Unfortunately like anything to do with ocd, the more you fight it the more it ingrains itself.
My husband has quite a dark sense of humour and so much of it has helped me get through. It's a very direct way of looking at the truth of something and articulating the discomfort of it. I think it is quite a unique skill.
I am really sorry it distresses you so much. Just try and be aware of how many "shoulds" you get caught in. I should be doing this differently, I should be better than this, I should not behave like this... the fact is this is a part of your life right now and it's easy to get stuck in criticising ourselves over it rather than taking it for what it is, understanding why it's a part of our life, and then just doing the best we can.
I had this happen to me to a horrible degree several years ago. I got my diagnosis with OCD nearly 14 years ago when I was a teenager. But around 2020, lockdown was really affecting me. Like you, I started having intrusive thoughts, for me including imagery of me harming my loved ones - and this involved things I would never, ever do, or even consider. It made my stomach physically hurt, the thought of it, and it all still played on repeat for days so I was stuck in this thought process, plus the stomach pain/nausea and intense shame and guilt, and self disgust. Eventually it stopped, after a couple days of the episode. I've had it come on again before, but every time the thought enters, I replace it with a firm response. "NO. That is NOT me. That is a ridiculous thought. Stop. " Anything in phrasing that is a strict denial, speaking almost like my brain is a misbehaving child. And then I force myself to think of something happy. I do that however many times it takes until my train of thought goes somewhere else. I won't lie, I have some hand gestures I also associate with warding off intrusive thoughts but that is just feeding the disorder. You must remember you are not your thoughts. A person has thousands of thoughts a day, many of them just meaningless, fleeting nonsense. Our brains like to settle on the worst ones, almost like plucking out our darkest fears and turning them into a slideshow. It is just a thought, it doesn't define you as a person. Then it makes you feel like you should laugh, just because it upsets you. It twists us up in odd ways like that. A lot of people also laugh in uncomfortable situations. Laughter isn't always happy or comedic. It is a natural body response to feeling an emotion and like tears, it doesn't always represent one specific emotion. You can cry from being happy, sad, lonely, nostalgic, proud. You can laugh from many things too. Don't beat yourself up about your response, intrusive thoughts are really hard to deal with sometimes. They don't make sense. So it's okay if your response to them doesn't make sense. Just remember it's just a thought!

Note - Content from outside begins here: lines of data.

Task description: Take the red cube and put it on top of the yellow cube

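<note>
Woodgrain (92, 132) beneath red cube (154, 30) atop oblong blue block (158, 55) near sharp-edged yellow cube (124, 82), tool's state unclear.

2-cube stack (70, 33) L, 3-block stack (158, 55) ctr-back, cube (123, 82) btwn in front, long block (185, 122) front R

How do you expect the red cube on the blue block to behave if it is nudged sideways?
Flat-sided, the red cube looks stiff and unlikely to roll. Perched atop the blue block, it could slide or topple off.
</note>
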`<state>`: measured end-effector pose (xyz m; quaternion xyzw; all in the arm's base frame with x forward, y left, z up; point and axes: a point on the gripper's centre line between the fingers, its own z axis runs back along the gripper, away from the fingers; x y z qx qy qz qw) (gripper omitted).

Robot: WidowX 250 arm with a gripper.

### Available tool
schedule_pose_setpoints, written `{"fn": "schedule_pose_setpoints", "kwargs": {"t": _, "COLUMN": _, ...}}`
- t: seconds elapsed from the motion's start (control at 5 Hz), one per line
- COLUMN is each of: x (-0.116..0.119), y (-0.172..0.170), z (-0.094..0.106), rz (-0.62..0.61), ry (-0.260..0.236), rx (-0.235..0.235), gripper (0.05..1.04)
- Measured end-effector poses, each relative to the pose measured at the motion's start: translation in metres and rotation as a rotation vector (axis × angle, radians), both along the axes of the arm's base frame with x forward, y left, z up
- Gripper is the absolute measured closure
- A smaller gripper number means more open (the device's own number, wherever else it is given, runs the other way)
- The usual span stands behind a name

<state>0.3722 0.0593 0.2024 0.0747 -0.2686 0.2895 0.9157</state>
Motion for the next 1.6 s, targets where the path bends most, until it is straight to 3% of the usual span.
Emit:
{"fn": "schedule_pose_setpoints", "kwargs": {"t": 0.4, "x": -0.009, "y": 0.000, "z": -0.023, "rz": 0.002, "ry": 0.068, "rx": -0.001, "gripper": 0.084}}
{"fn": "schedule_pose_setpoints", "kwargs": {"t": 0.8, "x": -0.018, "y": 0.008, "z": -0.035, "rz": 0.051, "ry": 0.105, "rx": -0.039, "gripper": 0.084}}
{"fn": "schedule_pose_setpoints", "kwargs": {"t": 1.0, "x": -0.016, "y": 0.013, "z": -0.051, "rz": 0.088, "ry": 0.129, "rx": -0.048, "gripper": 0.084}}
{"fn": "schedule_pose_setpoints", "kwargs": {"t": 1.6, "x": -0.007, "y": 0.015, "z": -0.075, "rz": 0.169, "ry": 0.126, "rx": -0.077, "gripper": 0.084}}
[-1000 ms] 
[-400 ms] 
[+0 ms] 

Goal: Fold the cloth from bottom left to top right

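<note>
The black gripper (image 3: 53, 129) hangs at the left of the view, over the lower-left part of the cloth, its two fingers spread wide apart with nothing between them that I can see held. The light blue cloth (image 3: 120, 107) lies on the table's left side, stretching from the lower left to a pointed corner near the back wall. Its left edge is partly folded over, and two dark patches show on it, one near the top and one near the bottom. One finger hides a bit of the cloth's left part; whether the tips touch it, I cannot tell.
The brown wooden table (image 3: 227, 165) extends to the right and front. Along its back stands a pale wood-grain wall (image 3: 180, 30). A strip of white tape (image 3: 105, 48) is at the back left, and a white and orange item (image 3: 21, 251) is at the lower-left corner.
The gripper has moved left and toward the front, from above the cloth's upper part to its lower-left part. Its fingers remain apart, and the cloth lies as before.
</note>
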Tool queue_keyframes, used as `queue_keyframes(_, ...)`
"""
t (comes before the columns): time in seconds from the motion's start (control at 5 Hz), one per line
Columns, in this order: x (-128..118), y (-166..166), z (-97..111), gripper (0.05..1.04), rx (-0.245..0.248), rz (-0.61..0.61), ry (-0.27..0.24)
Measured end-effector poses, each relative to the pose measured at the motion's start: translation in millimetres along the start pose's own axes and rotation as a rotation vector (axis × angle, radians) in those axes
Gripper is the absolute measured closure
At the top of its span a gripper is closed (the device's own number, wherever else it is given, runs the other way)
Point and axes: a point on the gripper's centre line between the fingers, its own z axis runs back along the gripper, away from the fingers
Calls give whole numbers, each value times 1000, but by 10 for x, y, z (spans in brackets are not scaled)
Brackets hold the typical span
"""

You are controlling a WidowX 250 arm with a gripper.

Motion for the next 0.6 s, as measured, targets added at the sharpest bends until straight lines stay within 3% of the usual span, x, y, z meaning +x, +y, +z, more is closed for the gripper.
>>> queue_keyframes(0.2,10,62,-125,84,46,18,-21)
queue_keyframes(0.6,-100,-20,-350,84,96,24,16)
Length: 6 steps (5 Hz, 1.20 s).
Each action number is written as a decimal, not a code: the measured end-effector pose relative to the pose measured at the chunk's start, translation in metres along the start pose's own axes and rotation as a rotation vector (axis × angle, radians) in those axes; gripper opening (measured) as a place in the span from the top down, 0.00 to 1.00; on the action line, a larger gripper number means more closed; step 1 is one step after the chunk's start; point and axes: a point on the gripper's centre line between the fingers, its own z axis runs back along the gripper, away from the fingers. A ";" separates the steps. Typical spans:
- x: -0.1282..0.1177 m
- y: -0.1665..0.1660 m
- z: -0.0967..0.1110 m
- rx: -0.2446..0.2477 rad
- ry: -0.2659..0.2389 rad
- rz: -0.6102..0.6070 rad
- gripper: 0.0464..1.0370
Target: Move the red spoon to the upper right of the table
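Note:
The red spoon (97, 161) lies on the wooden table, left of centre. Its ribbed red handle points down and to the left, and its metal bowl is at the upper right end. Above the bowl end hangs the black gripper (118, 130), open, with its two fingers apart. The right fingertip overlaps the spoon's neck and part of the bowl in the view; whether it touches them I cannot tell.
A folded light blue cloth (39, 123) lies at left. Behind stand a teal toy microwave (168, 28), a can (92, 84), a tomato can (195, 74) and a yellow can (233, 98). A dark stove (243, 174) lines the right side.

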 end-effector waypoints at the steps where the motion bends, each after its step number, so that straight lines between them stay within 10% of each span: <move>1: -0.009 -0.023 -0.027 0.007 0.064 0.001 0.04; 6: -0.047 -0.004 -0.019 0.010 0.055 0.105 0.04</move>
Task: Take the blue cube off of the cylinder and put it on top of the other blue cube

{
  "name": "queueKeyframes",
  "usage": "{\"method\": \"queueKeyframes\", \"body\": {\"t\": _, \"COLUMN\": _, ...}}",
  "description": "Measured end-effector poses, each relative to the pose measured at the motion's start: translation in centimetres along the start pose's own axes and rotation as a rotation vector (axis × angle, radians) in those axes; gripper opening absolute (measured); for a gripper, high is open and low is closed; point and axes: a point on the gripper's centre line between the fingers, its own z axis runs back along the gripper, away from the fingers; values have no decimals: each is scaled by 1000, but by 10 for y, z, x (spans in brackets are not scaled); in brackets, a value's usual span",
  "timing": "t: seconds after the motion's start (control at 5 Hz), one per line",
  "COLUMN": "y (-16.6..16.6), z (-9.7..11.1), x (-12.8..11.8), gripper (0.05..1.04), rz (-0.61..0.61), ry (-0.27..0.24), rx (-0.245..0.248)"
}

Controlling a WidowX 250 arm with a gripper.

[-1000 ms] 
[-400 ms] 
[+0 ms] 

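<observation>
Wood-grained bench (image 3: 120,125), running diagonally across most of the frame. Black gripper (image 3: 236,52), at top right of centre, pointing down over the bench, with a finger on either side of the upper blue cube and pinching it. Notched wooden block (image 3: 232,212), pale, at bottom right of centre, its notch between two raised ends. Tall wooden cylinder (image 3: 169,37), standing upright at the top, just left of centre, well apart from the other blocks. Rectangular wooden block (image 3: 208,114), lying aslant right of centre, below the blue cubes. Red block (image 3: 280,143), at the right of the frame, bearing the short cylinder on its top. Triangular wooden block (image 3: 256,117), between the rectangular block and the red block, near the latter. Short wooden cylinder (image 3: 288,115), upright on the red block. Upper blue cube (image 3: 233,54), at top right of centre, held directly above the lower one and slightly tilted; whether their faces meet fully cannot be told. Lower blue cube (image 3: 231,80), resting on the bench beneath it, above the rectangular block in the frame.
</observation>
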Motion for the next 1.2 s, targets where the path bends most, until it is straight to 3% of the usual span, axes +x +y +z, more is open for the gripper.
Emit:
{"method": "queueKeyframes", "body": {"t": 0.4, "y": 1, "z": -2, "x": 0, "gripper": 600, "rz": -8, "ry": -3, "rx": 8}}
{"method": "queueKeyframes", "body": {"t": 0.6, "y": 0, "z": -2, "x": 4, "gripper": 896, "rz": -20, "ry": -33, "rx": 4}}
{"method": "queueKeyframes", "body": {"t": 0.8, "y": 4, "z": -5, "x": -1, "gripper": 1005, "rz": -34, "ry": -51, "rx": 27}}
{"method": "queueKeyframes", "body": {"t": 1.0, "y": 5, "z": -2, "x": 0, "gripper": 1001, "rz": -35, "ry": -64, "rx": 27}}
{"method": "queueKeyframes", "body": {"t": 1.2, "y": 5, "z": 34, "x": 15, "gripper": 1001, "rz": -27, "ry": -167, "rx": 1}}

Sometimes, on good days, when the sun is shining, I can put it to the back of my mind and it doesn’t affect me that much.
On others, when it’s dark and I feel depressed, my anxiety spirals and everything gets on top of me.
They say your cortisol levels are always higher in the morning (or maybe when you first wake up) and this is when I feel the most anxious, worrying about what the day will bring and what lies ahead, my workload, etc. It tends to tail off in the afternoon and I’m less sensitive to stimuli.
If you laugh at a joke you normally would from a comedian, but your brain replaces the people for people you care about, is it impossible to stop yourself from laughing? If it was real would you still laugh if you were angry?
I think that it could probably be like the expression "laughter is the best medicine". It can also be a coping mechanism people use in uncomfortable situations. I have friends and family that often due the same thing. I don't think there being rude or insensitive. I think we constantly have to give our self grace because we are human. I think that it's good to laugh. Living with OCD we can all use so much more laughter in our lives.